Its first mistake is being unable to decide who the story is about. The film begins with a mother who’s lost her child and suddenly gifted a replacement who’ll never grow old and give her unconditional love, and the implications of that. This section, is great, beautiful to look at, emotionally charged and yet tender. Enough here for a domestic, yes, but arresting piece of cinema. Then, the mother eventually makes the only choice she is can make and we care for her. But as soon as she closes her car door after abandoning the kid, it’s as though the story has been handed over to someone else to finish and they’ve no idea how it began. We want to know how the mother coped with the choice she had to make, how her marriage is. How it’s affected her relationship with her real son….

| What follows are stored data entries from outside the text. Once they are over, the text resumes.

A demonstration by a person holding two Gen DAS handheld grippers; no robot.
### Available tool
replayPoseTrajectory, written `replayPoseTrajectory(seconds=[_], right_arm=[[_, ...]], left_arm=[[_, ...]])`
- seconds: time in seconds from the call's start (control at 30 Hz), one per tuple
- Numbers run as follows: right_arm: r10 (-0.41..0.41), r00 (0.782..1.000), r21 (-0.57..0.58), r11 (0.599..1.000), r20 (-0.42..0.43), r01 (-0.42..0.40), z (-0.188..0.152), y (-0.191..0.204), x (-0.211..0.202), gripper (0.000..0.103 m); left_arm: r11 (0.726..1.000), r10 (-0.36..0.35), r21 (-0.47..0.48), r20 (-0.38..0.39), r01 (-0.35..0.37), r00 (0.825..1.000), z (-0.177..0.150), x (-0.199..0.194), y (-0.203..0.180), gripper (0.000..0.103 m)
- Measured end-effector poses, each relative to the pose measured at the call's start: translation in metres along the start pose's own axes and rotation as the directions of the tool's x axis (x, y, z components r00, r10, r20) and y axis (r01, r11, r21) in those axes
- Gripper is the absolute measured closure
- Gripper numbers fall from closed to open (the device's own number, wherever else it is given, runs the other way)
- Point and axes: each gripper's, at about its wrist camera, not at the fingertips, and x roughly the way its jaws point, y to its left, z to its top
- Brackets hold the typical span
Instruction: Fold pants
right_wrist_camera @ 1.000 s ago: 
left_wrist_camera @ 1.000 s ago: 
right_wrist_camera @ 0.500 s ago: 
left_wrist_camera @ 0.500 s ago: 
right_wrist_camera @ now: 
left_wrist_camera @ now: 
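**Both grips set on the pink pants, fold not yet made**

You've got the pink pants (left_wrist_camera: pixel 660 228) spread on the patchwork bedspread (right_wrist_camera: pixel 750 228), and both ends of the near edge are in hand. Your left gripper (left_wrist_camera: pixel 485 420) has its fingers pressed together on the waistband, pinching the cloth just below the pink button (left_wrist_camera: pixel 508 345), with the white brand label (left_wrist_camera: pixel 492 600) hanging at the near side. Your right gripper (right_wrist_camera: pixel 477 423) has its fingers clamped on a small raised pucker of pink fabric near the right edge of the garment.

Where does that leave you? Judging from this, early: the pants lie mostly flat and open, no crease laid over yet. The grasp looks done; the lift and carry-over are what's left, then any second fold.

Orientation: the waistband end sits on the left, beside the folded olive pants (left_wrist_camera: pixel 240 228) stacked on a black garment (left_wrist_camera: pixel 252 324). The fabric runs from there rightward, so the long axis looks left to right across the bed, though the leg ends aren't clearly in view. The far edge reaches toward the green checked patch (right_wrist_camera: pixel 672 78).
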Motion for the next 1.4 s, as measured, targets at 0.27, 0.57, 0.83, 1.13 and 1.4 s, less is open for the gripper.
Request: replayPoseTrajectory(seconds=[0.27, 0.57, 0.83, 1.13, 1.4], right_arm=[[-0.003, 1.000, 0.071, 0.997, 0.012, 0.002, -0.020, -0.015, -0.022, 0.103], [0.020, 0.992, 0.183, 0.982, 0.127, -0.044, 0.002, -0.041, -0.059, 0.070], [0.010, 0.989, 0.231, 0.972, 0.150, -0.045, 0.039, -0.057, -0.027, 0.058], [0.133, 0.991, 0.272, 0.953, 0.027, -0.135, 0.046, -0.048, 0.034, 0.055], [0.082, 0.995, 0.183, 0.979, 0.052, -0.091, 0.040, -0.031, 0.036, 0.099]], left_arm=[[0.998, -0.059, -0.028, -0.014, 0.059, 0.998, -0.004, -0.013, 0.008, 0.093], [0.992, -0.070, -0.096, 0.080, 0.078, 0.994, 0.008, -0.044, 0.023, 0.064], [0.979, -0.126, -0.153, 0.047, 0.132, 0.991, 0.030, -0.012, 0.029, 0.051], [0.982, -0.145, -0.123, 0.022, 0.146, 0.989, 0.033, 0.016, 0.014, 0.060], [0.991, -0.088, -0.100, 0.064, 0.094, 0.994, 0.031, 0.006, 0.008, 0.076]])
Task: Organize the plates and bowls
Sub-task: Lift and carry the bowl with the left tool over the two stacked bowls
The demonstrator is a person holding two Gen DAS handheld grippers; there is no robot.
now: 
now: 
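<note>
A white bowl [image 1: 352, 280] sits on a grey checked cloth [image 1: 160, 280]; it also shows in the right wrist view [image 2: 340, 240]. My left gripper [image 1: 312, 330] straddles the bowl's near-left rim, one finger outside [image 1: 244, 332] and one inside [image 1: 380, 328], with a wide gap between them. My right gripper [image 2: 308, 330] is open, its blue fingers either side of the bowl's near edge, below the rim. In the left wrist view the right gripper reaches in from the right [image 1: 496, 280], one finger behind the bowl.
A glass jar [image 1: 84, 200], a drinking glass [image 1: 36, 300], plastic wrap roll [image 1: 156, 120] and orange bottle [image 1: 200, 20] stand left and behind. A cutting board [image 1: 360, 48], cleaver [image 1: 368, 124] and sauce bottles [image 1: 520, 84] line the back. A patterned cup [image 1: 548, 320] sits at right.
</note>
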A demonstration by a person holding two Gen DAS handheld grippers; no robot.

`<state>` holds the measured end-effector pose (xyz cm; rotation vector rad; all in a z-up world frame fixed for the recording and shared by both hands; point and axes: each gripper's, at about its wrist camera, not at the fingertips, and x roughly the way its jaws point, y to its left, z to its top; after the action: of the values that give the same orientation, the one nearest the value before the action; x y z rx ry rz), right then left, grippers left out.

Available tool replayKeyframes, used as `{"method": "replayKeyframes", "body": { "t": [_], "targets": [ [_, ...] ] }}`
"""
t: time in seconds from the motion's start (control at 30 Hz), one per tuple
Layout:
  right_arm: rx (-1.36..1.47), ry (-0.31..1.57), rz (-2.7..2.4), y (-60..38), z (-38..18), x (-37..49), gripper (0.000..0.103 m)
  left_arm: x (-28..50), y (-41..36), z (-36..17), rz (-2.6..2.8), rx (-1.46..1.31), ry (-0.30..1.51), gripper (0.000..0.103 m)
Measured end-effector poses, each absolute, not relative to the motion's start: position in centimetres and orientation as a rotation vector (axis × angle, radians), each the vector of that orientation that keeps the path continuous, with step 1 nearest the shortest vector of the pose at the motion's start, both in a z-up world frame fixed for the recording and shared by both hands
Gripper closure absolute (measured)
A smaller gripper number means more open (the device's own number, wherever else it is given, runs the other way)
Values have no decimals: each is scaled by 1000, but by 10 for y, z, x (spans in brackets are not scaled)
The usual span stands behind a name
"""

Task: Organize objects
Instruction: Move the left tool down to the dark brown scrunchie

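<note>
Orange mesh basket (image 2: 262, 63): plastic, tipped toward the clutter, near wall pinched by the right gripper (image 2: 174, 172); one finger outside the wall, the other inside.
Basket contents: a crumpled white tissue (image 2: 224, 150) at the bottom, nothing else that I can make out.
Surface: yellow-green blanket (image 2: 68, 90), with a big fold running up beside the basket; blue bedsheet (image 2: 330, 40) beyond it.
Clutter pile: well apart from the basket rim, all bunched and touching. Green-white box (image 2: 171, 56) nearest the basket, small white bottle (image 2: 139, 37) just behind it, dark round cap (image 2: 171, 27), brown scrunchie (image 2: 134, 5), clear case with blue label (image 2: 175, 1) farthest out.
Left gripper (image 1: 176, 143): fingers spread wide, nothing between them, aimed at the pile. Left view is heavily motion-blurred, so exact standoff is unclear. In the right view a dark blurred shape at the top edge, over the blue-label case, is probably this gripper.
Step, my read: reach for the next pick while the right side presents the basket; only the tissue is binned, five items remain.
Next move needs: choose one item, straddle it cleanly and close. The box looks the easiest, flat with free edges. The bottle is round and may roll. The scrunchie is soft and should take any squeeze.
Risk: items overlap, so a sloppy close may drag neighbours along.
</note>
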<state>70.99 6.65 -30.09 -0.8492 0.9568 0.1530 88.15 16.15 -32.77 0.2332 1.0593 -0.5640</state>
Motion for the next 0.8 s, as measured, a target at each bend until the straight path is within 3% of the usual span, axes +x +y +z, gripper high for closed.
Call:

…but instead we are suddenly in the centre of the city from Blade Runner following a plastic pal whose fun to be with out on the job as a sex-bot – until he bumps into the lad. So we think that in this section it will be how another ‘Mecca’ relates to the boy and how he reflects back upon him. But the relationship is hardly developed at all – it’s the boy’s reaction to his own kind not the other way around, which makes the new character somewhat superfluous – we don’t learn anything new about either. We find out a lot about the world, but it’s pointless and unfocused and in too many ways exploitative.

And it’s only in the next section that we find ourselves in the place we should have been in the first moments of the film – following the boy’s story completely. We should have been there when he opened his eyes. When he was first picked up by his surrogate father. We should have seen his mother the way he sees her. It may have meant in these last moments when he comes to terms with his own lack of mortality (and in terms of story this is as far as I’m prepared to go) and the film finally gets back of track, we would have cared naturally, and not through an emotional manipulation as nasty as that imprinted in the fictional boy.

I’m being harsh? I’m not sure that I am. This is Steven Spielberg. The ET guy. He made Jaws. Schindler’s List. He’s seen as many films as we have and must know that entertainment and intelligence can go hand in hand. And here we have an amalgamation of hoary old sci-fi clichés, hacked together bits of other films and an inability to see a direct line through a story. ‘The Shawshank Redemption’ proved that classic films can happen by chance – you can’t just set out to create them in a factory. Shame on you.